The use of claims data makes it impossible to adequately find a matching group of patients, Dr. Schuster said, adding that investigators would need to conduct a randomized, controlled trial to achieve that.
“Not all patients with failed back surgery syndrome warrant a spinal cord stimulator; the patients receiving spinal cord stimulators are typically going to have more severe pain and worse disability than those not receiving spinal cord stimulators,” he said. “This study was not able to match patients based on level of pain or disability, only by diagnosis.”
It is unlikely that patients prescribed conventional medical management were truly comparable to the patients receiving spinal cord stimulators, Dr. Schuster said. Individuals considered for these devices are generally the most refractory patients and typically have already failed extensive conventional medical management. The most common indication for a stimulator is failed back surgery syndrome (also called post-laminectomy pain syndrome or persistent spinal pain syndrome), with refractory lower back and leg pain after one or more spine surgeries, Dr. Schuster said.
Dr. Schuster added that many of the patients considering spinal cord stimulators are deciding between that option and having yet another spine surgery, which is very expensive, often riskier, and leads to a longer and more difficult recovery than implantation of a stimulator.
“At least one prior randomized, controlled trial has found spinal cord stimulators to outperform reoperation,” he said.
“They are not typically trying to decide between a spinal cord stimulator and oral medications or interventional pain procedures, such as epidural and facet corticosteroid injections or radiofrequency ablations, as they have already tried and failed those treatments, if a spinal cord stimulator is being considered,” he said.
Dr. Schuster also noted that a potential bias exists in this study given the involvement of Optum, a subsidiary of UnitedHealth.
“Research funded by device manufacturers is at risk of pro-device bias, but there is also concern for anti-device bias in such a study where most of the authors are employees of a payor,” he said.
In addition, the study only included two years of follow-up. Prior studies have shown that spinal cord stimulators become cost-effective at two and a half or three years.

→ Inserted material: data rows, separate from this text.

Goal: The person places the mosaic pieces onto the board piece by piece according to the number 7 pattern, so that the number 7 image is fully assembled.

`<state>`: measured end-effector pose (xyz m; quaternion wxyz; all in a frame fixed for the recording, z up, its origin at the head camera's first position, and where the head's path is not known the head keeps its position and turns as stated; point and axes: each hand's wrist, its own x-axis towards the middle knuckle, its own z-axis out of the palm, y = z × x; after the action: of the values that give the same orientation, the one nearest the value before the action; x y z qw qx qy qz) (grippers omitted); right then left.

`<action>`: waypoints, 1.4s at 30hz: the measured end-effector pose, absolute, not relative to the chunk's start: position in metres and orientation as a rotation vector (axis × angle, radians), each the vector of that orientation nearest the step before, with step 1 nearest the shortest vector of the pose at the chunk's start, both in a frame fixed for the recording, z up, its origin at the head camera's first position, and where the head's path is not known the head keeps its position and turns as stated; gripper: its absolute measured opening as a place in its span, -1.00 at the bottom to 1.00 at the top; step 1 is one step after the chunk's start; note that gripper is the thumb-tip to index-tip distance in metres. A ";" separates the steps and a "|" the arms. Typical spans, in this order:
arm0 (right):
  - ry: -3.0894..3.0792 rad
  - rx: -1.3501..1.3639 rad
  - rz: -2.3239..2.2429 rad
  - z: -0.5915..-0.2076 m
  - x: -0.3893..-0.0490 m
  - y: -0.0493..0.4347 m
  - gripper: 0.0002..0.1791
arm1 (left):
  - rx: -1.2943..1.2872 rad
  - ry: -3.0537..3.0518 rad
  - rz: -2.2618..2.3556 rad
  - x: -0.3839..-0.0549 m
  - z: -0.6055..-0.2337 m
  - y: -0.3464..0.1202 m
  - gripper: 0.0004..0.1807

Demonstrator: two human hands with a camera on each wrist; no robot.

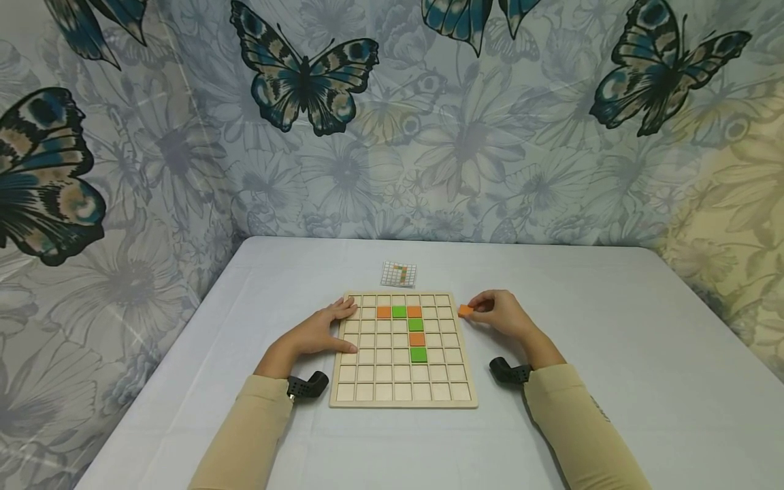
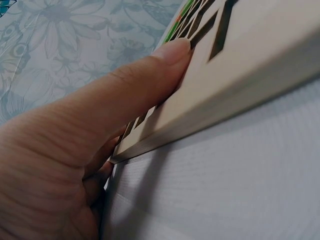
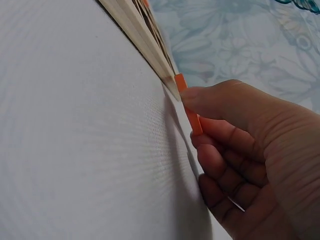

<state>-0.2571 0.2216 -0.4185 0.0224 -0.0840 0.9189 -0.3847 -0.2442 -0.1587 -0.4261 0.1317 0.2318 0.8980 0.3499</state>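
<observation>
A square wooden grid board (image 1: 404,405) lies on the white table, with orange and green square tiles set in some of its cells. Three tiles form a row near the far side: an orange tile (image 1: 383,312), a green tile (image 1: 399,312) and another orange one; more run down in a column toward a green tile (image 1: 418,354). My left hand (image 1: 315,333) rests on the board's left edge, thumb (image 2: 172,52) and fingers spread. Just off the right edge, my right hand (image 1: 502,316) pinches an orange tile (image 3: 189,107) between thumb and finger.
Beyond the board lies a small printed card (image 1: 399,274) with a grid and a coloured pattern. The white tablecloth (image 1: 551,286) reaches back to a butterfly-patterned cloth backdrop (image 1: 392,156). Each wrist wears a black camera, such as the right wrist camera (image 1: 510,371).
</observation>
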 end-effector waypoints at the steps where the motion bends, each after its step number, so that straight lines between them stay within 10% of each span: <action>1: 2.847 -0.263 -1.192 -0.418 -0.257 0.221 -0.69 | 0.675 2.609 1.014 -0.244 -0.426 -0.159 0.05; 42: 2.684 -0.828 -1.065 -0.396 -0.220 0.161 -0.81 | 0.671 2.599 1.019 -0.244 -0.426 -0.158 0.05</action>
<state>-0.2201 0.1608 -0.3956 0.0686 -0.2750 0.8914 -0.3536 -0.2445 -0.1582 -0.4258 0.1348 0.2315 0.8970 0.3516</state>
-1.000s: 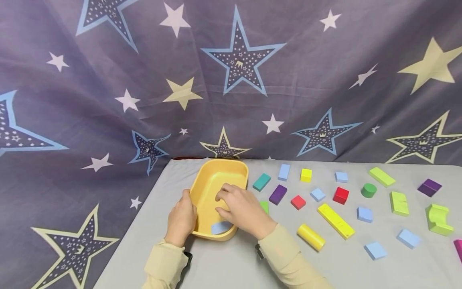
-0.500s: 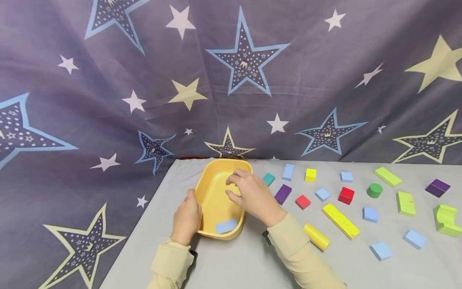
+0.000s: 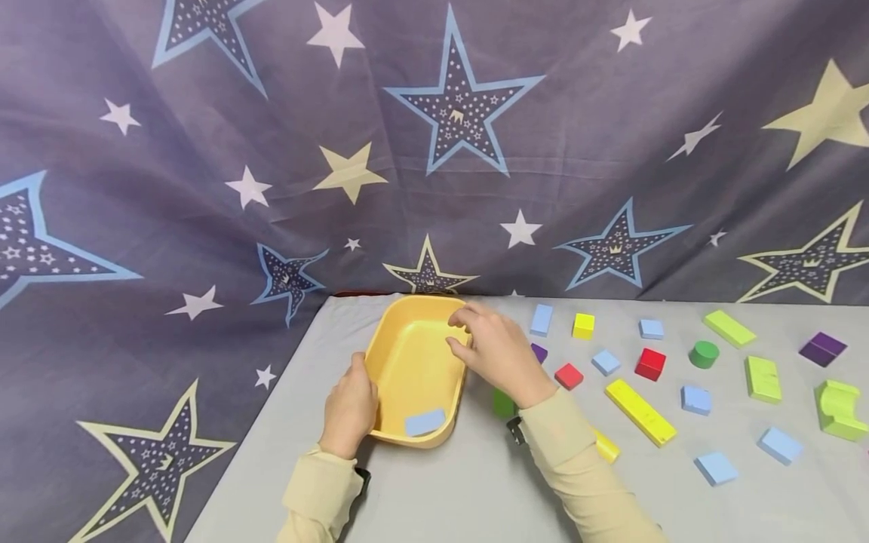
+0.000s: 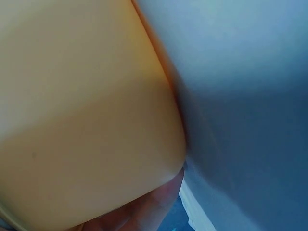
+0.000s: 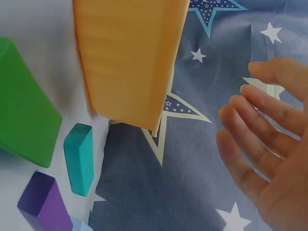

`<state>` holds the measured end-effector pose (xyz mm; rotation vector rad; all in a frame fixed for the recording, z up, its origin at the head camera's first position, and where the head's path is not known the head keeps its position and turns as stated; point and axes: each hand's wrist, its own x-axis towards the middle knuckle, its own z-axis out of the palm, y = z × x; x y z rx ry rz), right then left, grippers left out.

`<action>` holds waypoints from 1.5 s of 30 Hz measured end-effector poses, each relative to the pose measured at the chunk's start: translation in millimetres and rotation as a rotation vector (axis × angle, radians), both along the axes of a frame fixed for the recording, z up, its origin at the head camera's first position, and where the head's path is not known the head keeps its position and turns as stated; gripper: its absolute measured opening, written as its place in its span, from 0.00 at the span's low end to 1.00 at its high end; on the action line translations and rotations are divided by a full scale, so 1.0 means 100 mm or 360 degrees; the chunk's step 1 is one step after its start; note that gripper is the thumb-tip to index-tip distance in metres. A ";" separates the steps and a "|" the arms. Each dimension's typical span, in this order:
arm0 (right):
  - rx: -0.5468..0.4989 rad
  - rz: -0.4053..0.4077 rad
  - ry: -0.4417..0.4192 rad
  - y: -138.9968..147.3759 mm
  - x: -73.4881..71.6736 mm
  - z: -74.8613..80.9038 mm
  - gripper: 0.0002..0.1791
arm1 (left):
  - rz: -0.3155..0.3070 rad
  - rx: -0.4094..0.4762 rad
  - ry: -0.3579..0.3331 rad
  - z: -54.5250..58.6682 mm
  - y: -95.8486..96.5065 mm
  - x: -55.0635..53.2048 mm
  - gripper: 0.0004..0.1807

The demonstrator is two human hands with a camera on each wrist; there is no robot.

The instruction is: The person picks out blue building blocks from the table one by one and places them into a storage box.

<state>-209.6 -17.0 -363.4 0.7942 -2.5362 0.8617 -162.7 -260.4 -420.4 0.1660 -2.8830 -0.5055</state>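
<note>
A yellow plastic bin (image 3: 414, 362) stands on the table, with a light blue block (image 3: 425, 422) lying inside at its near end. My left hand (image 3: 349, 406) grips the bin's left side near the front corner; in the left wrist view, fingers (image 4: 166, 195) show at the edge of the bin wall (image 4: 86, 120). My right hand (image 3: 502, 351) hovers by the right rim, fingers loosely bent and holding nothing. In the right wrist view those fingers (image 5: 250, 139) are apart from the bin (image 5: 130, 57).
Beside the bin, a green block (image 5: 26, 103), a teal block (image 5: 79, 159) and a purple block (image 5: 44, 202) stand on the table. Several more blocks spread rightward, including a long yellow one (image 3: 640, 412) and a red one (image 3: 650, 364). A star-patterned curtain (image 3: 577, 113) hangs behind.
My right hand has moved right, from over the bin's inside to its right rim. The light blue block in the bin now shows more fully. My left hand keeps its grip.
</note>
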 end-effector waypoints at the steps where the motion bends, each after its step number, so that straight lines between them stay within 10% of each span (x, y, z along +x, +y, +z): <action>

When asked if the findings apply to clinical practice, Dr. Schuster said new devices were introduced around the time of the data analyzed in the study, with different devices offering different waveforms. This may have resulted in more revisions to swap one device with another that had different waveforms. Now, all devices offer multiple waveforms, so waveform changes can be made by reprogramming rather than via device removal and implantation.
“Also, dorsal root ganglion stimulation was introduced during that time, which has a higher lead migration and reoperation rate,” Dr. Schuster said. “But we don't know how many of the revisions were for dorsal root ganglion stimulation versus dorsal column stimulation (the standard spinal cord stimulator product).”
Among this new wave of devices, Nevro's paresthesia-free, high-frequency 10kHz spinal cord stimulator only provided a single waveform, but it was one that showed particularly impressive results in a randomized, controlled trial, Dr. Schuster said. Then Abbott's dorsal root ganglion stimulator arrived on the market.
“Some of the reoperations were likely related to patients changing either only the implantable pulse generator or the entire spinal cord stimulator system to switch from the traditional, tonic stimulation to the new Nevro system or vice versa,” he said.
Ultimately, however, Dr. Schuster added that “this study is a reminder to providers and patients alike that spinal cord stimulation is not a panacea and that careful patient selection is of paramount importance.”